Wednesday, June 6, 2012

Topper (1937)

Topper (Norman Z. McLeod, 1937) Amazing that this one hasn't crossed my path before.  The original author, Thorne Smith, was responsible for the source of I Married a Witch, which was an odd twee dip into the supernatural, dark cauldron division.  Topper is considerably lighter—airier in spirit—much more screwball comedy-oriented, especially given its send-up of the priveleged class.  

George and Marion Kirby (Cary Grant, Constance Bennett) are idle-rich folk, who after a night and day of irresponsible living cannot escape an irresponsible death by taking a corner too fast in their roadster and crashing into a tree.  They don't survive, although they do walk away from the accident, but merely as ghosts, fading in and out of reality—a sort of supernatural version of an extended drunk.  "Well for once in our ... Well, for once, we're stuck," says George with clarity and a little regret.  The couple decide then and there to do a good deed—taking on, as guardian angels, their banker Cosmo Topper (played by scene-stealer Roland Young), hen-pecked by his restrictive wife (Billie Burke).  He lives a carefully-managed, tightly-scheduled life of quiet desperation, yearning to breathe free, or at least have a little fun now and again.  The Kirbys provide him with the ghost of a chance and, although initially stumbling with the opportunity, he learns to embrace it, dealing with the disappearances, the levitation's and the other miracles that his ambassadors to a better life provide him.

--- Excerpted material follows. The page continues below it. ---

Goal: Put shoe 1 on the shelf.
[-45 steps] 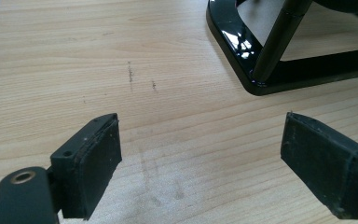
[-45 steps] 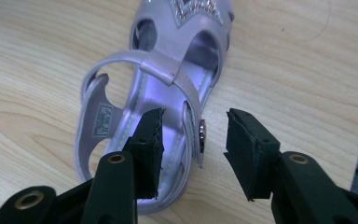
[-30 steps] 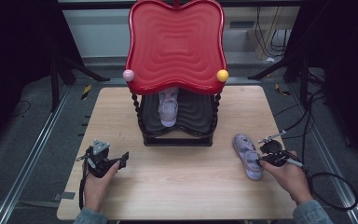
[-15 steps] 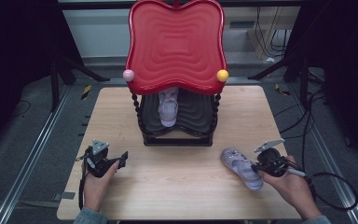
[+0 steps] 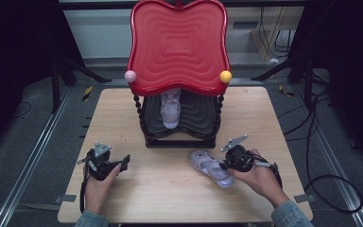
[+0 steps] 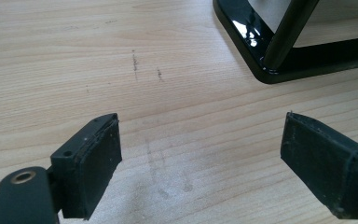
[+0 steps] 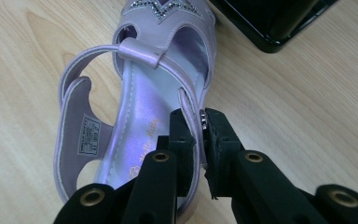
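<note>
A lilac child's sandal lies on the wooden table in front of the black rack, toe toward the rack. My right gripper is shut on the sandal's side edge near the heel; in the right gripper view the pads pinch the rim. A matching lilac sandal rests on the lower shelf of the rack, under its red wavy top. My left gripper hovers over bare wood at the front left, its pads wide apart and holding nothing.
The rack's black base corner sits ahead and right of the left gripper. Pink and yellow balls mark the red top's corners. Cables lie on the floor to the right of the table.
My right gripper has dragged the sandal leftward, from the table's right side toward the front of the rack. The left gripper has stayed put.
</note>
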A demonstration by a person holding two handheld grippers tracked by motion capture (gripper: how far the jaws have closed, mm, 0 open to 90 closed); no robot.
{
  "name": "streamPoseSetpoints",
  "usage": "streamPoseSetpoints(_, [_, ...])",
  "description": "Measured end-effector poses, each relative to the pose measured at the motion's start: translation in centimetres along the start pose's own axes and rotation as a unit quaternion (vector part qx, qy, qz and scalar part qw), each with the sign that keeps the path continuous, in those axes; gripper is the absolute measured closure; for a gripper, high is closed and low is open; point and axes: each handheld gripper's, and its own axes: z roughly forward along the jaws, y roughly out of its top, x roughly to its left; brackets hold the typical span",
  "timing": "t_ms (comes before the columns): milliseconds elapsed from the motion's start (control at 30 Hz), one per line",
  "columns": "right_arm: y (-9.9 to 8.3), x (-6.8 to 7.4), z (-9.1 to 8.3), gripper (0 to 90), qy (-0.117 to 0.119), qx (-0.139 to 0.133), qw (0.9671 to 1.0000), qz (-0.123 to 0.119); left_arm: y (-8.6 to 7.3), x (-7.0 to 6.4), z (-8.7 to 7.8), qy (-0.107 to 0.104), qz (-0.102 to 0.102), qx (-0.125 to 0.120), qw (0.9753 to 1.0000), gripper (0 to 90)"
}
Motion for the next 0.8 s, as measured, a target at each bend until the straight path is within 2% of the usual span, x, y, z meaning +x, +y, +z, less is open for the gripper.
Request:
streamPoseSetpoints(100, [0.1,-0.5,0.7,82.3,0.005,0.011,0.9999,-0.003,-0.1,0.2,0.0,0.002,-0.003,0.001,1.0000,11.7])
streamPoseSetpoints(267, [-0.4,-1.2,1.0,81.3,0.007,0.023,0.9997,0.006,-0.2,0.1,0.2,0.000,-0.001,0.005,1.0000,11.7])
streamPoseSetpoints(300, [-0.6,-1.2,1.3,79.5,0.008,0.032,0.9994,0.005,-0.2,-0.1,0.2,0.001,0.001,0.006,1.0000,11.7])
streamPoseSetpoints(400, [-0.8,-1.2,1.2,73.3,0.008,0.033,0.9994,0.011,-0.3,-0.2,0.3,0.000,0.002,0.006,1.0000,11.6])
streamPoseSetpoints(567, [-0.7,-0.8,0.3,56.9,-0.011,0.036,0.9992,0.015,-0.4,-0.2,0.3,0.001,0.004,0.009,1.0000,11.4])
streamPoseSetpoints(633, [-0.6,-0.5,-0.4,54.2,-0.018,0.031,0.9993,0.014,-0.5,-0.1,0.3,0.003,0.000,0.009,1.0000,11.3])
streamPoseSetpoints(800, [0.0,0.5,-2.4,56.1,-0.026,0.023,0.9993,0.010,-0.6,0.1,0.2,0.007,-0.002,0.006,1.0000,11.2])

It's from 1937, but the effects work is still pretty amazing—combinations of split-screens, double exposures, fade-in's, crash-edits, blue-screen and invisible wire-work.  Even though the ghost-tricks have been done (and...done to Death), some of them are still startling (how DID they do that thing with the dogs?!).  Clever and fun, and variations of the theme, so they don't over-use the same effect over and over again.

Nice cast, too.   Hard to believe this was Grant's first foray into the light comedy stance that would be his signature style for the rest of his career (Hollywood hadn't discovered this yet?) and studio stalwarts like Eugene Pallette, Alan Mowbray, and Arthur Lake (he'd become Dagwood in the "Blondie" movie series) making the most of their scenes.  There's even a brief musical interlude with Hoagy Carmichael!

Inventively realized by Norman Z. McLeod, who (having directed the Marx Brothers) knew how to get out of the way of performers and tighten things up for the movies, Topper is delightful, smart of concept and word, ingenious in execution, and a genuine this life or the next.